▸ PROMPT
Output the data word for word. Begin at its first line and end at the line with "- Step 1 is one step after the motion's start".

▸ DATA SHOWN

■ ■ ■

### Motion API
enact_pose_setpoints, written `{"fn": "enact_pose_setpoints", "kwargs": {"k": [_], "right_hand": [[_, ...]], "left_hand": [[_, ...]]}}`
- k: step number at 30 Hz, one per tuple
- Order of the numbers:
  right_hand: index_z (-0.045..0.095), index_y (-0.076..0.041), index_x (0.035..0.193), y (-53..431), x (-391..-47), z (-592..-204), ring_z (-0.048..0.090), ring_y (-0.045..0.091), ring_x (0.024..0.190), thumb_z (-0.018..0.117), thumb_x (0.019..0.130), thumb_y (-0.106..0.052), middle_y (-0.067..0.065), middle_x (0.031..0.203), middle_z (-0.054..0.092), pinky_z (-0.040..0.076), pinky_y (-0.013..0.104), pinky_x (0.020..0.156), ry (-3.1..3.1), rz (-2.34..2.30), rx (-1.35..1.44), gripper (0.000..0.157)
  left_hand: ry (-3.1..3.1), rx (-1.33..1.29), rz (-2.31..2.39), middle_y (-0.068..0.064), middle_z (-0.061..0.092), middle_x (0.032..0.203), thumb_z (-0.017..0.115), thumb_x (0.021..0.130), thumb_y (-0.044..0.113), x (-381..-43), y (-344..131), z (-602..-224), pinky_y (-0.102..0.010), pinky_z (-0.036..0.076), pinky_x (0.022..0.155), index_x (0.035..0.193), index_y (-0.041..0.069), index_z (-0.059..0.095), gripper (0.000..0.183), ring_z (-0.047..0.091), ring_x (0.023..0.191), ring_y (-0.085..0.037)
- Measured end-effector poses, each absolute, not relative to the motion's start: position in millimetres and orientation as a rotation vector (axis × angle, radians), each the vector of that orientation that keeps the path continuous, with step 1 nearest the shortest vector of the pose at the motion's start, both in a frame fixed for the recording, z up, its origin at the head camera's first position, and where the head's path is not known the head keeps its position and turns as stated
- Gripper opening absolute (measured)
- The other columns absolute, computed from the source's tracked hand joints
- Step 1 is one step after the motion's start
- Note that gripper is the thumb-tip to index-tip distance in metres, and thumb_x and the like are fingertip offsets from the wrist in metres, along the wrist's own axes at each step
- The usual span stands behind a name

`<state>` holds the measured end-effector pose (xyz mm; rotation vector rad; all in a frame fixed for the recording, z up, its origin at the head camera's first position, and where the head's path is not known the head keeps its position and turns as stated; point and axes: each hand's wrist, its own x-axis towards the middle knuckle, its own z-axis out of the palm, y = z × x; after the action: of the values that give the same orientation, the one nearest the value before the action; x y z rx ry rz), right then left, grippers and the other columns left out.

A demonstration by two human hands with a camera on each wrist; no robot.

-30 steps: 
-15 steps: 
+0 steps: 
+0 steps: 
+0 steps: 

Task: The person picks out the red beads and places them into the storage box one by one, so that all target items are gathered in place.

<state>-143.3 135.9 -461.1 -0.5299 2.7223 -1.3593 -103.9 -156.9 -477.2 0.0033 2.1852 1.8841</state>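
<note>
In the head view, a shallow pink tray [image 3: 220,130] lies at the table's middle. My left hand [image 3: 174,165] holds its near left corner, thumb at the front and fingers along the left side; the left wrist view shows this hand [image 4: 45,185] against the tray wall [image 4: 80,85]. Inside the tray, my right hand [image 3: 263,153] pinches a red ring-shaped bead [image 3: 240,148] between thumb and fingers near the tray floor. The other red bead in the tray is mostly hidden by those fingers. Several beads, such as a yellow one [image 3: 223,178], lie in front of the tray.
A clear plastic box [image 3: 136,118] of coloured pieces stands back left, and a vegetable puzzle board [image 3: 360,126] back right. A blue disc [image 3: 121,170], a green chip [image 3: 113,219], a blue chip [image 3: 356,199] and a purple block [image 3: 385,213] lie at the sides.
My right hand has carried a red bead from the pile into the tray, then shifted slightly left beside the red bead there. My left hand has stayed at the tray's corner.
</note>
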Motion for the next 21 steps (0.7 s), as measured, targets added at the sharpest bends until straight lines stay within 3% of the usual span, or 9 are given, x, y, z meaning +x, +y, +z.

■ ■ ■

▸ RESPONSE
### Motion API
enact_pose_setpoints, written `{"fn": "enact_pose_setpoints", "kwargs": {"k": [_], "right_hand": [[_, ...]], "left_hand": [[_, ...]]}}`
- k: step number at 30 Hz, one per tuple
- Order of the numbers:
  right_hand: index_z (-0.045..0.095), index_y (-0.076..0.041), index_x (0.035..0.193), y (-53..431), x (-391..-47), z (-592..-204), ring_z (-0.048..0.090), ring_y (-0.045..0.091), ring_x (0.024..0.190), thumb_z (-0.018..0.117), thumb_x (0.019..0.130), thumb_y (-0.106..0.052), middle_y (-0.067..0.065), middle_x (0.031..0.203), middle_z (-0.054..0.092), pinky_z (-0.040..0.076), pinky_y (-0.013..0.104), pinky_x (0.020..0.156), ry (-3.1..3.1), rz (-2.34..2.30), rx (-1.35..1.44), gripper (0.000..0.157)
  left_hand: ry (-3.1..3.1), rx (-1.33..1.29), rz (-2.31..2.39), middle_y (-0.068..0.064), middle_z (-0.061..0.092), middle_x (0.032..0.203), thumb_z (-0.017..0.115), thumb_x (0.021..0.130), thumb_y (-0.044..0.113), x (-381..-43), y (-344..131), z (-602..-224), pinky_y (-0.102..0.010), pinky_z (-0.036..0.076), pinky_x (0.022..0.155), index_x (0.035..0.193), index_y (-0.041..0.069), index_z (-0.059..0.095), gripper (0.000..0.183), ring_z (-0.047..0.091), ring_x (0.023..0.191), ring_y (-0.085..0.037)
- Measured end-effector poses, each absolute, not relative to the motion's start: position in millimetres and orientation as a rotation vector (axis × angle, radians), each the vector of that orientation that keeps the path continuous, with step 1 nearest the shortest vector of the pose at the motion's start, both in a frame fixed for the recording, z up, its origin at the head camera's first position, and where the head's path is not known the head keeps its position and turns as stated
- Gripper opening absolute (measured)
- The other columns absolute, computed from the source's tracked hand joints
- Step 1 is one step after the motion's start

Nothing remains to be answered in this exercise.